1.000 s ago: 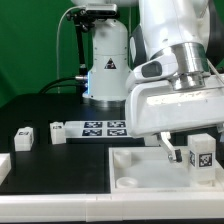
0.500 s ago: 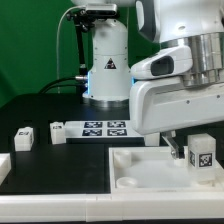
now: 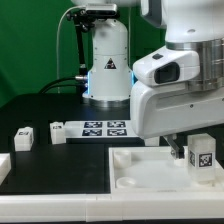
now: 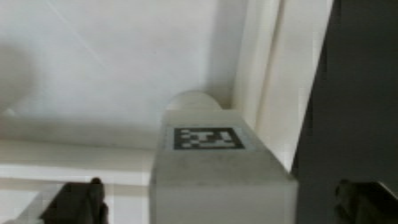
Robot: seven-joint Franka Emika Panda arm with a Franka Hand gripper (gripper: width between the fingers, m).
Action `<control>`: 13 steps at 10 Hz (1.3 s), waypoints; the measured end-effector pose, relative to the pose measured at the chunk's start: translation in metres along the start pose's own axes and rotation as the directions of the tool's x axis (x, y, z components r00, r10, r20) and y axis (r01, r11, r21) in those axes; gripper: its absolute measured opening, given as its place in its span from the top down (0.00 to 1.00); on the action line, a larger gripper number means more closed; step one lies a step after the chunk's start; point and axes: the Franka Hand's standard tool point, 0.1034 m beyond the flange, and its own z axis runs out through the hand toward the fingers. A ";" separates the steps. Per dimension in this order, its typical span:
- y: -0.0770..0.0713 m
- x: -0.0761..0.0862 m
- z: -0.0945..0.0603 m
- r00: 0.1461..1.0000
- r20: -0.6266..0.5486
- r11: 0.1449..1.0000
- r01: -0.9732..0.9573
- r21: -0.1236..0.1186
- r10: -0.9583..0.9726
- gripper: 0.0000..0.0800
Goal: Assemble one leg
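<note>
A leg (image 3: pixel 203 155), a small white block with a black-and-white marker on its face, stands upright on the large white tray (image 3: pixel 150 172) at the exterior view's right. My gripper (image 3: pixel 190 148) hangs low over it, and one dark finger (image 3: pixel 172 149) shows beside the leg. In the wrist view the leg (image 4: pixel 217 150) stands between my gripper's (image 4: pixel 222 203) two dark fingertips (image 4: pixel 75 200), with a gap on each side. The jaws are open and touch nothing.
Two more small white legs (image 3: pixel 23 137) (image 3: pixel 57 131) lie on the black table at the exterior view's left. The marker board (image 3: pixel 103 127) lies behind the tray. A white part (image 3: pixel 3 166) shows at the left edge. The robot base (image 3: pixel 106 60) stands at the back.
The arm's upper links and hand have shifted slightly toward the exterior view's right. The leg on the tray has not moved.
</note>
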 end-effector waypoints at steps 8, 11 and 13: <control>-0.001 0.000 0.001 0.999 0.001 0.999 -0.036 0.000 0.036 0.63; 0.001 -0.002 0.003 0.931 0.005 0.931 -0.365 0.021 0.365 0.63; 0.000 -0.001 0.003 0.831 0.000 0.831 -0.557 0.019 0.557 0.63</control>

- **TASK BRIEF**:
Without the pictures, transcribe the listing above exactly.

- **ANSWER TO THE PROBLEM**:
1.000 s ago: 
0.500 s ago: 
now: 
now: 
Robot: seven-joint Franka Emika Panda arm with a Franka Hand gripper (gripper: width between the fingers, m).
Action `<control>`: 13 steps at 10 Hz (1.3 s), waypoints; the measured end-effector pose, relative to the pose measured at the chunk's start: translation in metres along the start pose's own axes and rotation as the directions of the tool's x axis (x, y, z components r00, r10, r20) and y axis (r01, r11, r21) in those axes; gripper: its absolute measured opening, given as its place in its span from the top down (0.00 to 1.00); on the action line, a larger gripper number means more closed; step one lies a step after the chunk's start; point and axes: the Franka Hand's standard tool point, 0.1034 m beyond the flange, and its own z axis runs out through the hand toward the fingers. A ";" separates the steps. Per dimension in this order, its typical span:
- y: -0.0770..0.0713 m
- x: -0.0761..0.0862 m
- z: -0.0945..0.0603 m
- r00: 0.1461..1.0000
- r20: -0.6266..0.5486
- r11: 0.1449..1.0000
- r01: -0.9732..0.9573
- r21: -0.1236..0.1186
- r10: -0.9583..0.9726
- gripper: 0.0000..0.0800
Goal: Assemble one leg
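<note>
A leg (image 3: pixel 203 155), a small white block with a black-and-white marker on its face, stands upright on the large white tray (image 3: pixel 150 172) at the exterior view's right. My gripper (image 3: pixel 190 148) hangs low over it, and one dark finger (image 3: pixel 172 149) shows beside the leg. In the wrist view the leg (image 4: pixel 217 150) stands between my gripper's (image 4: pixel 222 203) two dark fingertips (image 4: pixel 75 200), with a gap on each side. The jaws are open and touch nothing.
Two more small white legs (image 3: pixel 23 137) (image 3: pixel 57 131) lie on the black table at the exterior view's left. The marker board (image 3: pixel 103 127) lies behind the tray. A white part (image 3: pixel 3 166) shows at the left edge. The robot base (image 3: pixel 106 60) stands at the back.
The arm's upper links and hand have shifted slightly toward the exterior view's right. The leg on the tray has not moved.
</note>
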 end-effector waypoints at steps 8, 11 and 13: <control>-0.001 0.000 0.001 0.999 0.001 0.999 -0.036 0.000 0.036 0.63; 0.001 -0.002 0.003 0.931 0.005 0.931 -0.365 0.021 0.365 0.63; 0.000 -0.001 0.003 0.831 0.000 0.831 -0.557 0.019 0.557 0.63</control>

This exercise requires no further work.